◆ Collected material ◆

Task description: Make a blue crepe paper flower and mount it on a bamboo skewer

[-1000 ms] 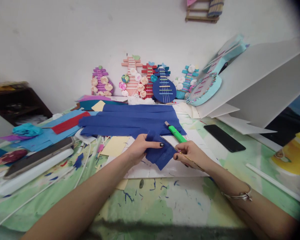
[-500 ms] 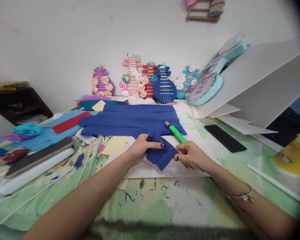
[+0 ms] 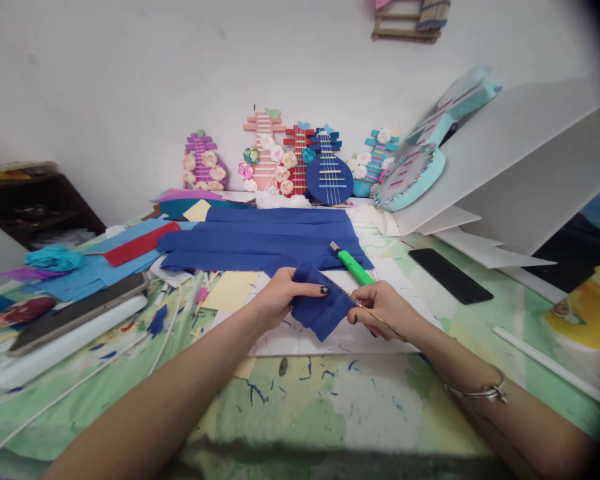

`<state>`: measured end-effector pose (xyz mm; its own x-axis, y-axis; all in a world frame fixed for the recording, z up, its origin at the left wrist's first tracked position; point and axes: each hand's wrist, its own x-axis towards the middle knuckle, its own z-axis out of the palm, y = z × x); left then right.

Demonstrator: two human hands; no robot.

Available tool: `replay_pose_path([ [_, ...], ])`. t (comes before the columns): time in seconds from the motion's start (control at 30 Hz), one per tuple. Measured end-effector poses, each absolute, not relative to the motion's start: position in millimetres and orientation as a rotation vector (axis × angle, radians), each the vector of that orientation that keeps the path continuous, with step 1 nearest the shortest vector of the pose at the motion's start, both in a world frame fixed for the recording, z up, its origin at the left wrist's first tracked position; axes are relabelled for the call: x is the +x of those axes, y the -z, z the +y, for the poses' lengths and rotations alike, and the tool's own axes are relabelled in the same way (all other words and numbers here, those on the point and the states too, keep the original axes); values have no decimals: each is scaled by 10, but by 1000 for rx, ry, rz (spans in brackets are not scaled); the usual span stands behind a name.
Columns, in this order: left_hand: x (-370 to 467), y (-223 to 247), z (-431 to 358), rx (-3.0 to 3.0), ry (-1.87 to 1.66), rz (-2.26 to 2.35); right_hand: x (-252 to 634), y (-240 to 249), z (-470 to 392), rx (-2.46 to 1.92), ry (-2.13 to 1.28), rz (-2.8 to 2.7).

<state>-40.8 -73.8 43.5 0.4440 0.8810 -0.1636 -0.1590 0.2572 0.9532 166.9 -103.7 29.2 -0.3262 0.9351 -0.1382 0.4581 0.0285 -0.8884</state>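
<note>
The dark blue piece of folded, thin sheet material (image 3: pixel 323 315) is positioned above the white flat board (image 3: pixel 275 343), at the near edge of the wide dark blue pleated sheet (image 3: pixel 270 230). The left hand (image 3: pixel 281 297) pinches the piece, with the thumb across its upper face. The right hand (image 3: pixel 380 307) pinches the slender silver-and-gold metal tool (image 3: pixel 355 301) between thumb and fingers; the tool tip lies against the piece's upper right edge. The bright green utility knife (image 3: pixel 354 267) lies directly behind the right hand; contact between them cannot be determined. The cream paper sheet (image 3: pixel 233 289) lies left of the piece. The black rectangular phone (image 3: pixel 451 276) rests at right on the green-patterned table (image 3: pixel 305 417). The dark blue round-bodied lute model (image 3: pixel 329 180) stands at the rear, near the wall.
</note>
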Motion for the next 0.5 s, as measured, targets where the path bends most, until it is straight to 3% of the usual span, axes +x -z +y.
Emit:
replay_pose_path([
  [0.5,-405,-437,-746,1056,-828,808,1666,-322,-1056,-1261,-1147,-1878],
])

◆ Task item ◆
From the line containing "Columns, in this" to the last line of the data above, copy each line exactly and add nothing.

◆ Exercise solution ◆
Columns, in this order: left_hand: x (-370 to 467), y (-223 to 247), z (-431 to 358), rx (-3.0 to 3.0), ry (-1.87 to 1.66), rz (-2.26 to 2.35); right_hand: x (-252 to 634), y (-240 to 249), z (-470 to 392), rx (-2.46 to 1.92), ry (-2.13 to 1.28), rz (-2.8 to 2.7).

<state>-40.8 -73.8 43.5 0.4440 0.8810 -0.1636 -0.1590 0.2572 0.9532 166.9 -103.7 29.2 -0.3262 0.9351 -0.1382 0.4581 0.0285 -0.8884</state>
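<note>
The dark blue piece of folded, thin sheet material (image 3: pixel 323 315) is positioned above the white flat board (image 3: pixel 275 343), at the near edge of the wide dark blue pleated sheet (image 3: pixel 270 230). The left hand (image 3: pixel 281 297) pinches the piece, with the thumb across its upper face. The right hand (image 3: pixel 380 307) pinches the slender silver-and-gold metal tool (image 3: pixel 355 301) between thumb and fingers; the tool tip lies against the piece's upper right edge. The bright green utility knife (image 3: pixel 354 267) lies directly behind the right hand; contact between them cannot be determined. The cream paper sheet (image 3: pixel 233 289) lies left of the piece. The black rectangular phone (image 3: pixel 451 276) rests at right on the green-patterned table (image 3: pixel 305 417). The dark blue round-bodied lute model (image 3: pixel 329 180) stands at the rear, near the wall.
</note>
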Motion for the next 0.5 s, as measured, targets where the path bends most, until it is straight to 3% of the usual span, axes +x -z +y.
Emit:
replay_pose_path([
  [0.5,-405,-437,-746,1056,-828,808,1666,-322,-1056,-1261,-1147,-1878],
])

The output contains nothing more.